Despite Carnage, Palestinians Continue to Demand Their Rights

Israeli forces fire tear gas towards Palestinian demonstrators near the fences separating Gaza and Israel, as seen from the Israeli side, on March 30, 2018.  © 2018 Reuters

On Saturday, Palestinians in Gaza will head to the fences with Israel that effectively serve as their prison walls to mark one year since they began weekly demonstrations against Israel’s more than decade-long closure of Gaza. I’ve spent much of the past year speaking to men, women, boys, and girls who participated in the demonstration, often in hospitals, as part of Human Rights Watch’s investigation into the protests and Israel’s response to them.

The sights and sounds haunt me. Screams of protesters who have only over-the-counter drugs for their pain as they await surgery as doctors prioritize even more serious injuries. Tears of families grieving the deaths of loved ones. A high-school student’s joy showing me a video of him singing beautifully as he lay in a hospital bed with a leg injury with his mother weeping beside him.

The protests, known as the “Great March of Return,” commemorate the expulsion and flight of hundreds of thousands of Palestinian refugees when Israel was established in 1948. Today, the majority of Gaza’s population are these refugees or their descendants, all of whom the United Nations considers refugees.

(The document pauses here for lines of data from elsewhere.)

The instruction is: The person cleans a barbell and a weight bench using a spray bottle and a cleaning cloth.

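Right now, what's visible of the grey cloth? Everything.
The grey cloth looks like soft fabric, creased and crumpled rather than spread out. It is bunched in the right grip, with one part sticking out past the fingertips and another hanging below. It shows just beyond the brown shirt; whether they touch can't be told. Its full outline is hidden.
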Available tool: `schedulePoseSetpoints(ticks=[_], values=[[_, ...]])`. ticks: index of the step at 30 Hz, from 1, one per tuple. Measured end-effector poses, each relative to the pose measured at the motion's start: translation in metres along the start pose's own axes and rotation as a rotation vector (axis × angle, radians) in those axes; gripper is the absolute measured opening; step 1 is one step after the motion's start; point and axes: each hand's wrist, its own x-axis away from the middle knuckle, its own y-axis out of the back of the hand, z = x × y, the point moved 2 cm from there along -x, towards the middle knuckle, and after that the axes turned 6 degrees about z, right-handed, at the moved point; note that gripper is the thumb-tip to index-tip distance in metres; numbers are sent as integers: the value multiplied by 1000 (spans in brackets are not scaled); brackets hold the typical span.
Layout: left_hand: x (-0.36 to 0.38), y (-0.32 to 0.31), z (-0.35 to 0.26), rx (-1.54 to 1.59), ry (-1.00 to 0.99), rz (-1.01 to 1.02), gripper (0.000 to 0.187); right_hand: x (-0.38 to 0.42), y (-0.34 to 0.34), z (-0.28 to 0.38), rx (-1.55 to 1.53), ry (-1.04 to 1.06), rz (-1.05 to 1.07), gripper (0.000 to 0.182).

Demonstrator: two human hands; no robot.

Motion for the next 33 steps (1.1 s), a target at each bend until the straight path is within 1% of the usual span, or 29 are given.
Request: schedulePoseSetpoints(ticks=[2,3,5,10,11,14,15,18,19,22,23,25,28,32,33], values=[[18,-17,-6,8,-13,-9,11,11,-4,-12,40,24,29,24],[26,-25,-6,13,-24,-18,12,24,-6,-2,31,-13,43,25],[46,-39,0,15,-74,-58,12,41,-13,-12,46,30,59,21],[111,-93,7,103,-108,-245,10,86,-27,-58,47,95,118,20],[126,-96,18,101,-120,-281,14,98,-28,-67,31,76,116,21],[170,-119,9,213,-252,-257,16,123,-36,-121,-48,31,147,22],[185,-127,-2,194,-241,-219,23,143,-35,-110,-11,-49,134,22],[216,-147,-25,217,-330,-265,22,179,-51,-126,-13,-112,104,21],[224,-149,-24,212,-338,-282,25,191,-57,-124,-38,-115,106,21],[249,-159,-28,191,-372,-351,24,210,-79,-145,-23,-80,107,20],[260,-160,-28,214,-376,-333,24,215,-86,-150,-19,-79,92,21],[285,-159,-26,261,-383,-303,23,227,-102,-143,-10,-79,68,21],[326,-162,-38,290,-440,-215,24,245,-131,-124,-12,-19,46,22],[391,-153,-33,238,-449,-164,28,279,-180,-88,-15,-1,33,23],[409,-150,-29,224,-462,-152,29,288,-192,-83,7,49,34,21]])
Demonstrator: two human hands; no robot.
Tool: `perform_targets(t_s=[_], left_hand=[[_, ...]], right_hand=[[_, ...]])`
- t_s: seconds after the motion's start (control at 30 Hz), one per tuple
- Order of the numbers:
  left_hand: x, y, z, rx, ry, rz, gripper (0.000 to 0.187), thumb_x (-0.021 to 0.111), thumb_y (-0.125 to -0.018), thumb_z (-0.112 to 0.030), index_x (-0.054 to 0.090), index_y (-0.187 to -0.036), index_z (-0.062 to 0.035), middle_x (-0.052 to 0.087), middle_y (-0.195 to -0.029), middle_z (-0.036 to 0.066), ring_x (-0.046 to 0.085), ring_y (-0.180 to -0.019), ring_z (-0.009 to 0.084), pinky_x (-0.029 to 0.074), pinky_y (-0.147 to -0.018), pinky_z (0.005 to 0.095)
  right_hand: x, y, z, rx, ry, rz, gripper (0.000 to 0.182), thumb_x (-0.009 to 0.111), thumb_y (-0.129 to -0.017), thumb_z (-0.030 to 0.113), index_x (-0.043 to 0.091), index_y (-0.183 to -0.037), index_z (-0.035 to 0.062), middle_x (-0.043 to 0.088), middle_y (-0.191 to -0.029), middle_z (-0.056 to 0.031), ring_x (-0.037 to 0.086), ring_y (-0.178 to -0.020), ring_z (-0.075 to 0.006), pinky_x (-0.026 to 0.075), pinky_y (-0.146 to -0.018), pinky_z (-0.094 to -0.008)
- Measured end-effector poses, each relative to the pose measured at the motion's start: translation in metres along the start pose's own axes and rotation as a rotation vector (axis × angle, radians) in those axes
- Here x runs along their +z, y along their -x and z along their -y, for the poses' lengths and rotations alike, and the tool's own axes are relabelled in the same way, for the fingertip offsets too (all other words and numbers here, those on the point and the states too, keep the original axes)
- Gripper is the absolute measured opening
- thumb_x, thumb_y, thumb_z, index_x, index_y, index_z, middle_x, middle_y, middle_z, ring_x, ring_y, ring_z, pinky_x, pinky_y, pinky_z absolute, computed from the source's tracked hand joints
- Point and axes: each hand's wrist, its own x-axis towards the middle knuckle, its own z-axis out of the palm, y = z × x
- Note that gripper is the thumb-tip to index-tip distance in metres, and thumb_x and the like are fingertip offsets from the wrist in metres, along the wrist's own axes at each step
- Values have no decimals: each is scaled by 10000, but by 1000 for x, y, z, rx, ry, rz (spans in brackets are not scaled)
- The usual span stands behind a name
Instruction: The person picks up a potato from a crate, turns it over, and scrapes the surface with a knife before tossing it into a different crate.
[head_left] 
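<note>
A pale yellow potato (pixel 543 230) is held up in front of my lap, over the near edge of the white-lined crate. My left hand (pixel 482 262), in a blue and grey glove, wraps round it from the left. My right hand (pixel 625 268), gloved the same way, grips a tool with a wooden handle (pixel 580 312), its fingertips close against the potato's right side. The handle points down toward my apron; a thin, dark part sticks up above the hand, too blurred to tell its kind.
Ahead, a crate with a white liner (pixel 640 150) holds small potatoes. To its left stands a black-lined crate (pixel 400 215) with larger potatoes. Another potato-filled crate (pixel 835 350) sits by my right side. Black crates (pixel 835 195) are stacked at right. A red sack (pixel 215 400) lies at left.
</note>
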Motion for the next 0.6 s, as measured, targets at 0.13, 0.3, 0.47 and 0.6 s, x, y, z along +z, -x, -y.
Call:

The United Nations Commission of Inquiry on the 2018 Gaza protests determined that Israeli forces had killed 189 protesters in 2018 and wounded more than 6,000 with live fire between March 30 and December, “many while standing hundreds of meters from the snipers.” The snipers, as one commissioner put it, “shot at unarmed protesters, children and disabled persons, and at health workers and journalists performing their duties, knowing who they are.”

The commissioners concluded that, while demonstrations were “at times violent,” 187 of those killings were unlawful ­ cases in which protesters didn’t pose an imminent threat to life or where force was “neither necessary nor proportional” ­ and that Israeli forces may have committed war crimes and crimes against humanity.

Human Rights Watch did not investigate every case, but found that Israeli forces repeatedly fired on protesters who posed no imminent threat to life, pursuant to expansive open-fire orders from senior officials that contravene international human rights law standards, acts that may amount to war crimes, since international humanitarian law applies given Israel’s continuing effective control over Gaza.

Every protester has their own story:­ a footballer I spoke with who was shot in the leg and was awaiting treatment outside of Gaza so he could again play the game he loved. A photojournalist friend struck in the eye by a teargas canister while covering a demonstration in December and unable to work since his injury. But there were common threads: barely getting by economically, never having left Gaza, yearning for the chance to live in a dignified manner. Will anyone listen?